Attorney General Urges Reform UK Leader to Apologise Over Reported Antisemitic and Racist Behaviour.
The UK's attorney general, Richard Hermer, has urged the Reform UK leader to apologise to former schoolmates who allege he targeted with racist abuse them during their years in education.
Hermer said that Farage had "clearly deeply hurt" many people, based on their accounts of his alleged conduct. He commented that the leader's "evolving" statements had been unconvincing.
“In his answers to valid inquiries, not once has Farage truly condemned antisemitism,” Hermer informed a news outlet.
New Allegations Emerge
A published report last month detailed the statements of over a dozen ex-pupils of Farage from a private college.
One, Peter Ettedgui, said that a teenage Farage "would approach me and say: ‘Hitler was right’ or ‘gas them’, at times making a long hiss to mimic the sound of the gas showers”.
Another pupil from an ethnic minority stated that when he was about nine, he was similarly targeted by a 17-year-old Farage.
“He approached a pupil accompanied by two equally tall mates and spoke to anyone looking ‘different’,” the person said. “That involved me on three occasions; inquiring where I was from, and gesturing, saying: ‘That’s the way back,’ to any place you said you were from.”
Following the initial report, additional individuals have come forward; around two dozen people have now stated they were either victims of or observed deeply offensive actions by Farage.
The behaviour they recounted span the period when Farage was aged between 13 and 18.
Evolving Explanations
The political figure has disputed that anything he did was "explicitly" racist or antisemitic, and has suggested the individuals were misremembering.
Critics have highlighted that Farage has not managed to condemn antisemitism and other forms of racism outright in his statements.
They also point to his inability to discipline a party member, a MP, after she made remarks about the number of ethnic minorities she saw in adverts. She later said sorry for the remarks.
“His evolving narrative about his behaviour to his peers [is] hard to believe, to say the least,” Hermer commented.
He went on to say: “Claiming that two dozen individuals have all misremembered the same things about his nasty behaviour simply lacks credibility."
Question of Character
“If he aspires to be seen as a serious contender for the top job, he urgently needs confront the anxieties of the Jewish people, and say sorry to the many people he has obviously deeply hurt by his behaviour,” Hermer said.
“Prejudice in all its forms is abhorrent to the values of this country and we cannot allow it to ever become normalised in society.”
In a other comments, Rachel Reeves said Farage should “say something” if he wanted to be considered a genuine leader.
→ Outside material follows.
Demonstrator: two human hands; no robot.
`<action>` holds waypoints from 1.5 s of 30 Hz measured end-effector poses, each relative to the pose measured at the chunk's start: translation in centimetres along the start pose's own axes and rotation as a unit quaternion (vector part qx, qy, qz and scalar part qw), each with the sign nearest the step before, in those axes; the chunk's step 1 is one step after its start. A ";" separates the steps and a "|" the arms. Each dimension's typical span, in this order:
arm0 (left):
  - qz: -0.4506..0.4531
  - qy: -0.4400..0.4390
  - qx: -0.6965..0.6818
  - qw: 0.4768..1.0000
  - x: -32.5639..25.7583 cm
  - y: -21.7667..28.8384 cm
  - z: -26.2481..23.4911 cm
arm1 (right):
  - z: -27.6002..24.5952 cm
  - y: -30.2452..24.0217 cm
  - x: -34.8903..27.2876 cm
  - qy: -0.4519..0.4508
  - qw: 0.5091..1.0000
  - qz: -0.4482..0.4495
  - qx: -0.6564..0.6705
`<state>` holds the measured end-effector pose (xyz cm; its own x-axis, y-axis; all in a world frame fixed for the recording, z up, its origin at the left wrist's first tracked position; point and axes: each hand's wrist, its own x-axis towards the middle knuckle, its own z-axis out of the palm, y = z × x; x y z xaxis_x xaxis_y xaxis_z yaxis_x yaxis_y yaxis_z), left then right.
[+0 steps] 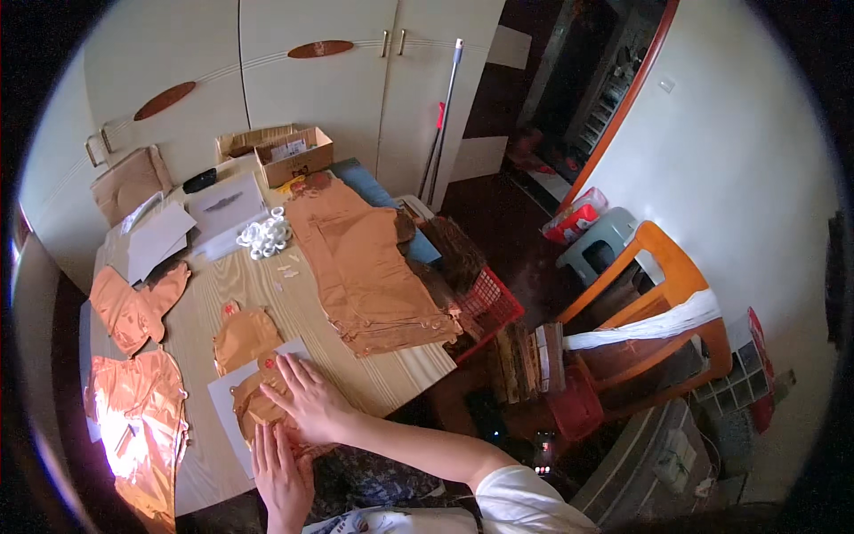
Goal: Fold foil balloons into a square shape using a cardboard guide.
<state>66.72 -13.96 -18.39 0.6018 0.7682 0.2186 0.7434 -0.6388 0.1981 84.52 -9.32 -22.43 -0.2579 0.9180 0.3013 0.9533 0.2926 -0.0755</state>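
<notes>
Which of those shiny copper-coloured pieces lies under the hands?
The foil piece on the pale grey sheet; only it has the left hand and right hand resting on it.

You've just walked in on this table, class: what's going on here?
A person is working at a table with both hands. The right hand is spread over a coppery foil piece, and the fingers of the left hand rest at its near side. The piece lies on a pale card. A second foil piece lies just beyond, a large coppery stack to the right, and a heap of white rings farther back.
</notes>
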 end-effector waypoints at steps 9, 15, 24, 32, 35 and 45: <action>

“It speaks volumes how very little he has to say, and the guarded phrasing that both you and I would understand as being written in a certain style to communicate, but also not to say something,” she said.
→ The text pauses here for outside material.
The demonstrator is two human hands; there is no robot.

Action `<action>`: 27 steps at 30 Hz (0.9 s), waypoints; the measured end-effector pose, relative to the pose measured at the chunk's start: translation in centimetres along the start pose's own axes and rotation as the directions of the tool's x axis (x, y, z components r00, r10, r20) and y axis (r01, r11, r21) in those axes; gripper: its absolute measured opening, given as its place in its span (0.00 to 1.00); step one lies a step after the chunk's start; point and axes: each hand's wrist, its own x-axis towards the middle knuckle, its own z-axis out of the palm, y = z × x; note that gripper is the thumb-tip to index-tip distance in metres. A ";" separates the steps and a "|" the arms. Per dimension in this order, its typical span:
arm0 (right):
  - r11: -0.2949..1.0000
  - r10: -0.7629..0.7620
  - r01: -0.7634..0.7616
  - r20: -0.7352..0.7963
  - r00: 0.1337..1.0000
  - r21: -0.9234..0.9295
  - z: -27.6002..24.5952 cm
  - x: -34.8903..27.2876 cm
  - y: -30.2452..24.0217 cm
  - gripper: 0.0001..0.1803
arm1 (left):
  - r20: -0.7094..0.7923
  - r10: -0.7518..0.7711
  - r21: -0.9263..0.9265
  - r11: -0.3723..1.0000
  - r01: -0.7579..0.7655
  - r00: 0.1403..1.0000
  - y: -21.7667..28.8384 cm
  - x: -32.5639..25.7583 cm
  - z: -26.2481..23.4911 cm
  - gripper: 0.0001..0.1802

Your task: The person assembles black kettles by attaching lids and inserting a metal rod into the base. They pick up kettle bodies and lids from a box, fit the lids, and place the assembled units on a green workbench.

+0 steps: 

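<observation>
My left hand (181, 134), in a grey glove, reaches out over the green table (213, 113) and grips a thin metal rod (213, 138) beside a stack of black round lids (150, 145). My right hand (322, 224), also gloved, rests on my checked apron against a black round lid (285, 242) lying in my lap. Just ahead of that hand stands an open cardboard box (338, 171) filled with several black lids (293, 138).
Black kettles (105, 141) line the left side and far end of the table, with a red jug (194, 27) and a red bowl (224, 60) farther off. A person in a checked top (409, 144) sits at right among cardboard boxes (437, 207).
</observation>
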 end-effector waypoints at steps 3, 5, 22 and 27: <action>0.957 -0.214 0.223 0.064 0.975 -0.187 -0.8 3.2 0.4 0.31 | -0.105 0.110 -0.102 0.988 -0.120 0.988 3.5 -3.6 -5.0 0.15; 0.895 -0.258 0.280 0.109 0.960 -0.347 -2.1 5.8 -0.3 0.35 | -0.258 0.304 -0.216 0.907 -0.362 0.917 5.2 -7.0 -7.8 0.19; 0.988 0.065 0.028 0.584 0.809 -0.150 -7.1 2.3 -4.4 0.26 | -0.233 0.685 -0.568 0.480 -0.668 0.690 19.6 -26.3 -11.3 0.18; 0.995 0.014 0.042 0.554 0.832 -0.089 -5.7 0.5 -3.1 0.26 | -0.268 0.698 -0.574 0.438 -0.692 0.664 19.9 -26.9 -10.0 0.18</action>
Legal Letters and Later Statements
In formal correspondence prior to the publication of the investigation, Farage’s legal team asserted that “the suggestion that Mr Farage ever engaged in, supported, or led such conduct is categorically denied”.
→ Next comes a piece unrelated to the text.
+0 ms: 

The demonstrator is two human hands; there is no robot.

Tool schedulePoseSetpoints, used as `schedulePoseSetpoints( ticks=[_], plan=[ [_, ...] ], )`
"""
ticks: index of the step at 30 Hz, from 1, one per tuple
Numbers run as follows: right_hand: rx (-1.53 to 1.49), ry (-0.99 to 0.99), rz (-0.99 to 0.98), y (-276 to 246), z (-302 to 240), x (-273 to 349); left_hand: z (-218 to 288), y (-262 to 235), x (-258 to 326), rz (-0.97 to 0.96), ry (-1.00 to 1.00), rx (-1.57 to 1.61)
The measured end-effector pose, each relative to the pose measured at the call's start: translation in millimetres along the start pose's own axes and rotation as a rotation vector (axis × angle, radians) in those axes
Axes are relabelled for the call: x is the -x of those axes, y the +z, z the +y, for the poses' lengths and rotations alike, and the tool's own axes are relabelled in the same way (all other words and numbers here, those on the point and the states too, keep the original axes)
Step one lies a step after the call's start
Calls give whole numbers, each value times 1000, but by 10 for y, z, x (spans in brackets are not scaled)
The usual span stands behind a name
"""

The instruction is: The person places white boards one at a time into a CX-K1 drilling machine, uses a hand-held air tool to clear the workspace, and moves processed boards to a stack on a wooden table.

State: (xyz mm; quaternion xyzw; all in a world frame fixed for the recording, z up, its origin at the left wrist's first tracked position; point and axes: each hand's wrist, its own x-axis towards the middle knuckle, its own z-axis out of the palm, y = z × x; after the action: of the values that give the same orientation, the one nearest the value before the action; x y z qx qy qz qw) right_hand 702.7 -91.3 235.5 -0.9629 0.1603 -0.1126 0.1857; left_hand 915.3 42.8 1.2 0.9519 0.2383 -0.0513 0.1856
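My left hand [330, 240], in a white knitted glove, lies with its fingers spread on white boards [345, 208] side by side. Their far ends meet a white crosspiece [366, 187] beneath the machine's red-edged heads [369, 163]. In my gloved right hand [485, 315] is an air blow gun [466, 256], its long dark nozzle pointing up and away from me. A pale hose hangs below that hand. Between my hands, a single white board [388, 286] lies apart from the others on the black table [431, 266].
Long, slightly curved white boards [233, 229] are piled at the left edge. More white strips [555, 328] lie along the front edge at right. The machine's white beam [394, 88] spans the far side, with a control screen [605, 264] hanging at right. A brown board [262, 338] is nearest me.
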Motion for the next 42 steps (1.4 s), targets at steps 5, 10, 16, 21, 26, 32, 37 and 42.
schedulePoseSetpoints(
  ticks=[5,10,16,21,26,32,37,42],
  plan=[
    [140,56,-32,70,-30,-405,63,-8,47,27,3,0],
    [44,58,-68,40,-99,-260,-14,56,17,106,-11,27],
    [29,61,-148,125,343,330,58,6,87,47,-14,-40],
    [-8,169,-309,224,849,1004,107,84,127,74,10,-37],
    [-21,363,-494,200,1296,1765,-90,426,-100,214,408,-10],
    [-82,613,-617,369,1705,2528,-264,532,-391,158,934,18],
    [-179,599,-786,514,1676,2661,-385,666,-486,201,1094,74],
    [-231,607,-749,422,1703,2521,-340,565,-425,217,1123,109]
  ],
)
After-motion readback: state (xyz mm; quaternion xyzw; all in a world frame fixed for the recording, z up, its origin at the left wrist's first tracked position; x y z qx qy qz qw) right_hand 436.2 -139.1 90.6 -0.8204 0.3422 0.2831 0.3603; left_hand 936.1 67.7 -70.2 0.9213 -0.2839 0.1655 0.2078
Farage later appeared to change his explanation in an appearance, remarking: “Have I said things decades ago that you could see as being playground talk, you could interpret in a contemporary context today in some sort of way? Possibly.”
He said that he had “not ever purposely sought to go and upset anybody”. Farage subsequently released a new statement: “I can tell you categorically that I did not say the things that have been published when I was 13, so long ago.”